Very impressive. Keeping it off will be the hard part.


----------



## BobtheBest (Aug 27, 2011)

Rossy said:


> Already lost probaly 80 pounds which is a huge goal for me but I want to lose another 20 or so pounds to hit 170 which I would be very happy to sit at.


Congrats! I wonder what did you do to lose that much weight. 170 is also where I'm trying to go to, and I've lost 15 so far. Nice job!


----------



## coldsorehighlighter (Jun 2, 2010)

Add me to the list of aspiring 170 pounders...I should be there in about 10 to 12 weeks. Best of luck guys!


----------



## Cletis (Oct 10, 2011)

What's the big deal with 170? I'm 185 now and I think that's about right.


----------



## Rossy (Jan 15, 2011)

Lots of walking (60 miles a week) eating senisable food no silly diets,no alcohol and lots of willpower


----------



## Rossy (Jan 15, 2011)

Cletis said:


> Very impressive. Keeping it off will be the hard part.
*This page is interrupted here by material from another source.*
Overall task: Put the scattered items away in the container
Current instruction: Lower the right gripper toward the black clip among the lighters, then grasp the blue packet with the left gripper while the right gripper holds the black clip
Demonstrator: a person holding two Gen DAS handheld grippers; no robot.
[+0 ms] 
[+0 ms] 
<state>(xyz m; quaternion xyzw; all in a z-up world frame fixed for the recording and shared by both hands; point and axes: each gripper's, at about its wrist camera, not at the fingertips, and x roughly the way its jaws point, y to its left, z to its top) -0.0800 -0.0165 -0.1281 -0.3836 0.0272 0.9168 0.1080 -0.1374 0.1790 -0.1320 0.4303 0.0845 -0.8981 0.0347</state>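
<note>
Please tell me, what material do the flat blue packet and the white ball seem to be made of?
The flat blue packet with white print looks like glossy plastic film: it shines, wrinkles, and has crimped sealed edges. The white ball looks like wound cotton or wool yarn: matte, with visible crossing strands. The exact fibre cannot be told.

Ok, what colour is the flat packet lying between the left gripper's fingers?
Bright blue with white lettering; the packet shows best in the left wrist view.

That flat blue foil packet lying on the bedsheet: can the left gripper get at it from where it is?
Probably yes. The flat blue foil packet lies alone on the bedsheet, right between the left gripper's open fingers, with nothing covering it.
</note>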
Not really,my metabolism has gone through the roof so I am burning calories quite easy now meaning the weight is not going on easily.


----------



## Rossy (Jan 15, 2011)

woot said:


> Rossy you have a before/after pic?


Thats one thing I don't have.


----------



## Help please (Dec 9, 2011)

Awesome! Good work man


----------



## Famous (Sep 6, 2011)

Well done Rossy, that's a tremendous achievement !


----------



## Rossy (Jan 15, 2011)

Thanks everybody,now you can see why I am getting a lot of female attention:b


----------



## Rossy (Jan 15, 2011)

There is an after pic of me in the photo thread page 1304 if anybody's intrested.


----------



## Venompoo (Jun 16, 2010)

Amazing man I'm 198 lbs I want to be 175lbs pm me


----------



## Rossy (Jan 15, 2011)

Thanks a lot everybody.


----------



## Rossy (Jan 15, 2011)

This could be put on hold for the mean time with my torn quad meaning I can not be so active but I will get to 170 pounds:yes


----------



## Toppington (Oct 26, 2011)

Very inspiring and we have similar final goals. I appreciate your dedication. The injury is only a setback!


----------



## Rossy (Jan 15, 2011)

Thanks its a big set back,not actually put much weight on a few pounds but I will easily get that off.


----------



## MGPElectricGuitar (Jan 7, 2012)

Congratulations man. Can I have some of your weight? Lol Im only 135lbs at 6ft and I look like a beanpole. 150-170lbs is my target to gain.


----------



## Rossy (Jan 15, 2011)

You could but its long gone lol


----------



## MGPElectricGuitar (Jan 7, 2012)

Rossy said:


> You could but its long gone lol


You just made me sad dude :blank

Ah. I'll have to find another victim. Hahaaa


----------



## Rossy (Jan 15, 2011)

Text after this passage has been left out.